Within the entries below, find each line containing the word "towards" and copy it.
☆ ☆ ☆
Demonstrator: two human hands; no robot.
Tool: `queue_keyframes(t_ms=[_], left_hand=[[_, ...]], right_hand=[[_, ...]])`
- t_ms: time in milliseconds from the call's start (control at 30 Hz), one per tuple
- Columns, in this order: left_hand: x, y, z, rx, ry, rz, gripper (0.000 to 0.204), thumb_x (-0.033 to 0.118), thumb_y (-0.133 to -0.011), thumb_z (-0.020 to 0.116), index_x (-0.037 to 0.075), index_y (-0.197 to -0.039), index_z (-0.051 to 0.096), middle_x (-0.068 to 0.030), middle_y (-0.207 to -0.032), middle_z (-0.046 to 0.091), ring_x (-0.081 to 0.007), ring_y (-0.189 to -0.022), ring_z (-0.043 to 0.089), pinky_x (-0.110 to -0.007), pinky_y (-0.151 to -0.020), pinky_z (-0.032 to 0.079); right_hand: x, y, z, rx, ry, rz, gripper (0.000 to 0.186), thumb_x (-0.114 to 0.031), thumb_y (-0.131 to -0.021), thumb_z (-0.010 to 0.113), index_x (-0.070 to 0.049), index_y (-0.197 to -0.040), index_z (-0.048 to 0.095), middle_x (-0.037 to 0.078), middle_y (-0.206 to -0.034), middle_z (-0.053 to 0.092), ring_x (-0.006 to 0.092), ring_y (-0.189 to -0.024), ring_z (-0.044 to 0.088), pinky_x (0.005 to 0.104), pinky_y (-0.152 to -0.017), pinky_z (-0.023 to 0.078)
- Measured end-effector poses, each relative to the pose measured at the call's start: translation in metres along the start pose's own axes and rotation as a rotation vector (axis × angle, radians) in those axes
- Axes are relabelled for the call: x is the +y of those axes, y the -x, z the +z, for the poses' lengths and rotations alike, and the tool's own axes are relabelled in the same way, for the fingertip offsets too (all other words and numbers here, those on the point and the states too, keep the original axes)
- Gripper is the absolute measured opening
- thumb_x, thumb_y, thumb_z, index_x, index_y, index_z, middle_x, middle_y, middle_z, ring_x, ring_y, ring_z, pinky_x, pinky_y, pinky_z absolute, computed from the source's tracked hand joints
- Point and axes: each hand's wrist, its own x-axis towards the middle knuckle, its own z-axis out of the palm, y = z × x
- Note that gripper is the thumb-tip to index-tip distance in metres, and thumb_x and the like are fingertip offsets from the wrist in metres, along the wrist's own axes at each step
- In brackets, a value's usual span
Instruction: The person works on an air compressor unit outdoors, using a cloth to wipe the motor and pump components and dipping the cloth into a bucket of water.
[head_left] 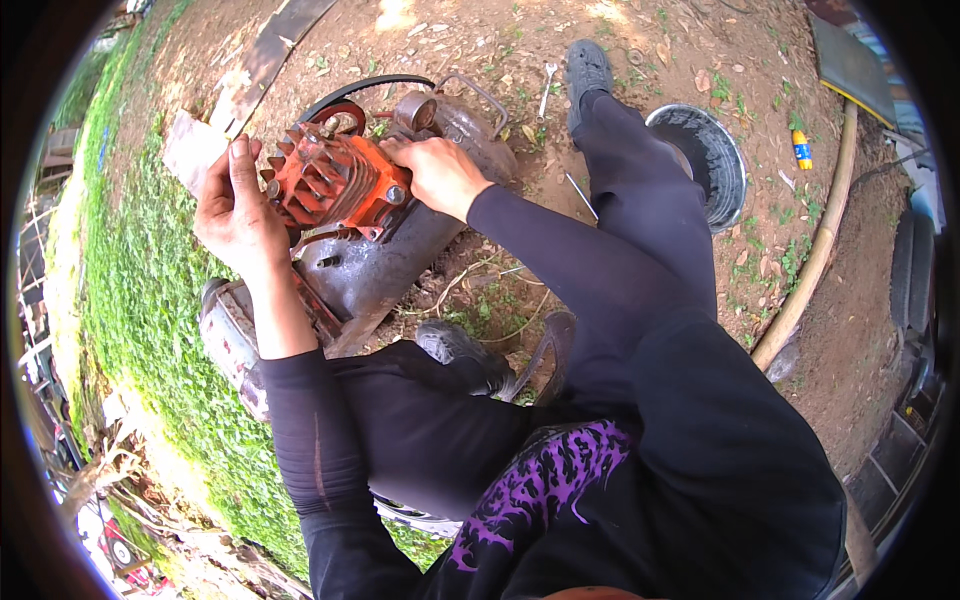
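Outside, brown dirt (610, 290) with dry leaves covers the ground, and green grass (150, 300) grows at nine o'clock. A bent wooden pole (822, 250) lies at three o'clock. At two o'clock stands a black bucket (737, 190), with a small yellow bottle (801, 150) past it.

The red metal block (335, 185), with its fins, is at ten o'clock. It sits on a rusty gray tank (375, 265), in front of the person. A black belt (365, 83) curves at eleven o'clock, past the block.

The left hand (240, 205) is at ten o'clock, by the block's left side. Its thumb points up, close to the fingers, but I cannot tell if it pinches anything. The right hand (435, 170) is a bit before twelve o'clock. Its fingers curl over the block's far right corner; I cannot tell if they hold something small.

The work looks partway along to me. The block is on the tank, and a silver bolt (397, 194) sits in one corner. I cannot see if it is tight, so what is left is hard to say. A wrench (547, 90) lies on the dirt just past twelve, with no hand on it.
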Motion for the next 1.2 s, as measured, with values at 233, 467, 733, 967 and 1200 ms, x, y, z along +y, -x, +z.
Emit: queue_keyframes(t_ms=[233, 467, 733, 967, 1200], left_hand=[[0.004, 0.0, -0.002, -0.043, -0.018, -0.073, 0.036, 0.028, -0.103, 0.067, -0.005, -0.117, 0.074, -0.0133, -0.107, 0.078, -0.0173, -0.104, 0.071, -0.031, -0.1, 0.05], [-0.005, -0.005, 0.0, -0.025, 0.006, -0.014, 0.036, 0.028, -0.103, 0.067, -0.004, -0.116, 0.075, -0.012, -0.104, 0.079, -0.0158, -0.102, 0.072, -0.029, -0.097, 0.051], [-0.003, -0.006, 0.001, -0.001, 0.037, -0.002, 0.031, 0.029, -0.1, 0.071, -0.001, -0.106, 0.077, -0.0087, -0.098, 0.078, -0.0109, -0.084, 0.065, -0.026, -0.079, 0.048], [-0.005, -0.004, 0.002, 0.026, 0.066, -0.001, 0.032, 0.031, -0.1, 0.072, 0.0, -0.105, 0.078, -0.0086, -0.096, 0.079, -0.0086, -0.081, 0.066, -0.023, -0.071, 0.049], [-0.003, -0.002, 0.001, 0.01, 0.078, -0.026, 0.034, 0.029, -0.101, 0.07, -0.003, -0.11, 0.076, -0.0116, -0.1, 0.078, -0.012, -0.089, 0.069, -0.026, -0.081, 0.05]], right_hand=[[0.002, 0.001, -0.005, -0.096, 0.323, 0.069, 0.03, -0.016, -0.103, 0.047, -0.004, -0.111, 0.073, 0.018, -0.101, 0.076, 0.0341, -0.092, 0.075, 0.0469, -0.078, 0.061], [-0.004, -0.01, -0.003, -0.14, 0.273, 0.078, 0.032, -0.02, -0.106, 0.043, -0.003, -0.108, 0.07, 0.019, -0.09, 0.075, 0.0365, -0.082, 0.075, 0.0488, -0.07, 0.06], [0.015, -0.008, 0.01, 0.183, 0.162, -0.191, 0.033, -0.02, -0.105, 0.044, -0.004, -0.118, 0.07, 0.021, -0.097, 0.075, 0.0365, -0.083, 0.075, 0.049, -0.074, 0.06], [0.011, -0.008, 0.003, -0.214, 0.393, 0.138, 0.032, -0.018, -0.103, 0.046, -0.004, -0.104, 0.074, 0.018, -0.089, 0.076, 0.0334, -0.079, 0.076, 0.0469, -0.072, 0.061], [0.012, 0.014, 0.005, -0.157, 0.461, 0.034, 0.024, -0.012, -0.094, 0.053, 0.0, -0.1, 0.073, 0.019, -0.095, 0.076, 0.0318, -0.092, 0.075, 0.0434, -0.073, 0.062]])
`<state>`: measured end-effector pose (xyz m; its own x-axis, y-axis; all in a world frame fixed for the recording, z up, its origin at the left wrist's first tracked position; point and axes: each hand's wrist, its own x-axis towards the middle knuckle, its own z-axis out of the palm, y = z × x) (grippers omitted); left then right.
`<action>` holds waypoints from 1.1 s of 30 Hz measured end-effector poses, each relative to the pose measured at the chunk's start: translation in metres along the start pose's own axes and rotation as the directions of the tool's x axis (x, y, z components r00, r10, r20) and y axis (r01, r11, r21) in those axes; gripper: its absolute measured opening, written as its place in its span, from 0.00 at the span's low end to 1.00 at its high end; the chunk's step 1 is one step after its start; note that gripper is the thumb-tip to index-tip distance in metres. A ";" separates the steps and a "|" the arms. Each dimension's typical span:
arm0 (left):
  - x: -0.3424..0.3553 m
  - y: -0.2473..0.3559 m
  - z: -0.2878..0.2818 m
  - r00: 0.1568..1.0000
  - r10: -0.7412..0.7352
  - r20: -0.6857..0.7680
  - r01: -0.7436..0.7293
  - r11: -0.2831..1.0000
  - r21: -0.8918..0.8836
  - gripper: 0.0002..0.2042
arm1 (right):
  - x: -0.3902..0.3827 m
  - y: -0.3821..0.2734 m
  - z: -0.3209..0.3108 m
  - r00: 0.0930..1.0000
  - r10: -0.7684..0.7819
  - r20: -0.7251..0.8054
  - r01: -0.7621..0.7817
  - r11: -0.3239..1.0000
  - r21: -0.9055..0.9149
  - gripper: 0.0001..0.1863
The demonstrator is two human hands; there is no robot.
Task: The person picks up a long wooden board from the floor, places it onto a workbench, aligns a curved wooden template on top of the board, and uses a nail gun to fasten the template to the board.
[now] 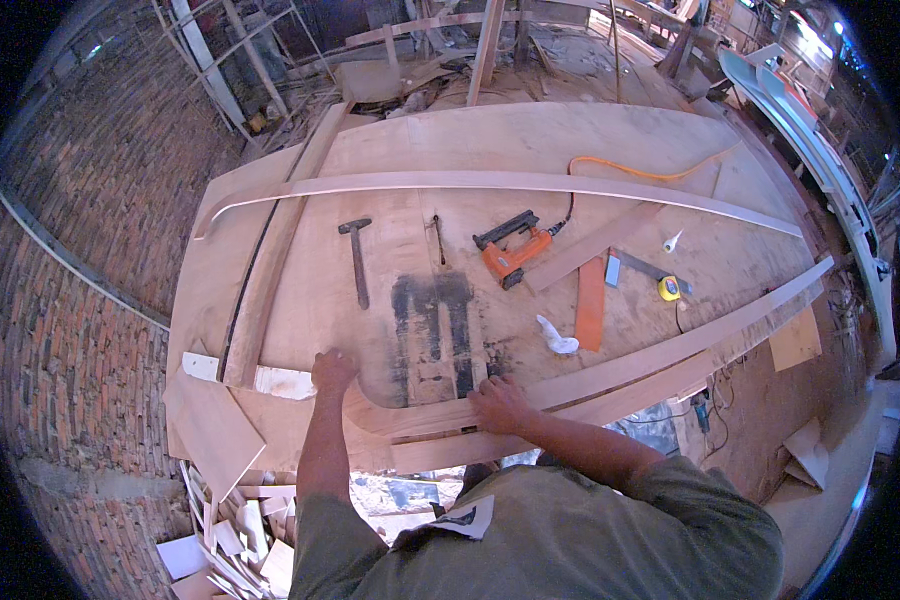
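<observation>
A curved pale wooden strip (650, 345) lies along the near edge of a large plywood worktop (290, 240). My left hand (334, 369), slightly blurred, curls at the left end of its bend. My right hand (498, 402) grips its straighter part, just right of a dark smudged patch. Beyond my hands lie a hammer (358, 270), an orange nail gun (518, 255) with a hose, an orange-brown board (589, 310), a blue block (612, 266), a yellow tape measure (668, 288), a white bottle (672, 240) and a crumpled white item (560, 340).
Another curved strip (490, 180) spans the far part of the worktop, over a long beam (300, 190). A brick wall (80, 330) is at left, offcuts (235, 540) are piled below, a power tool (702, 410) lies at lower right, and light blue panels (810, 140) stand at right.
</observation>
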<state>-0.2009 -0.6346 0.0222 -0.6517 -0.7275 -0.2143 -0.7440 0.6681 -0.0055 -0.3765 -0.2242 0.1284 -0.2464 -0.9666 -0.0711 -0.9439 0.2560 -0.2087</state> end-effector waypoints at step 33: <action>-0.038 0.002 -0.030 0.954 0.130 -0.270 -0.059 0.965 0.257 0.39 | -0.017 0.001 -0.033 0.998 -0.020 -0.059 0.013 0.994 -0.108 0.42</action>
<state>-0.1818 -0.6102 0.0597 -0.7585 -0.6490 0.0589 -0.6414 0.7276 -0.2433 -0.3805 -0.2081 0.1613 -0.2403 -0.9707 -0.0092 -0.9653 0.2400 -0.1032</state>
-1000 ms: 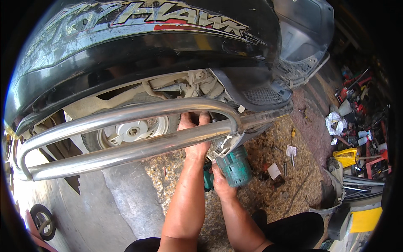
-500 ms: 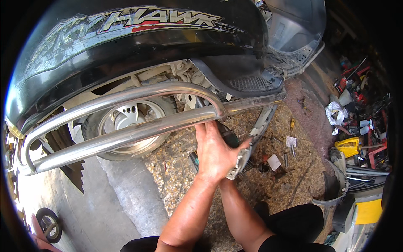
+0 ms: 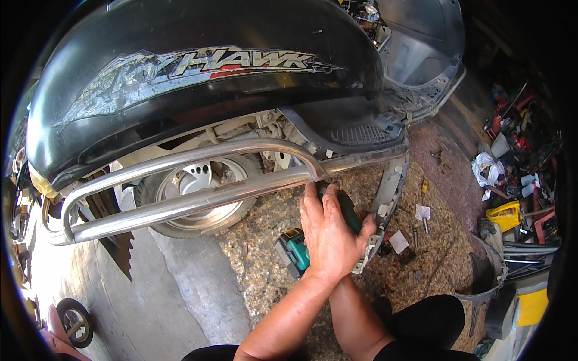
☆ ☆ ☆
ANSWER:
- Point and axes: each hand's wrist, its own x-axis towards the middle knuckle, its own z-axis out of the palm, y = z × x
`<state>`: measured end-effector pose (xyz m; its own x-axis, y-axis; all in a world frame fixed for the recording, z up, its origin at the left wrist's first tracked position; point and axes: each hand's wrist, its own x-axis towards the middle knuckle, its own z-axis out of the palm, y = z × x) (grippers omitted); left then right.

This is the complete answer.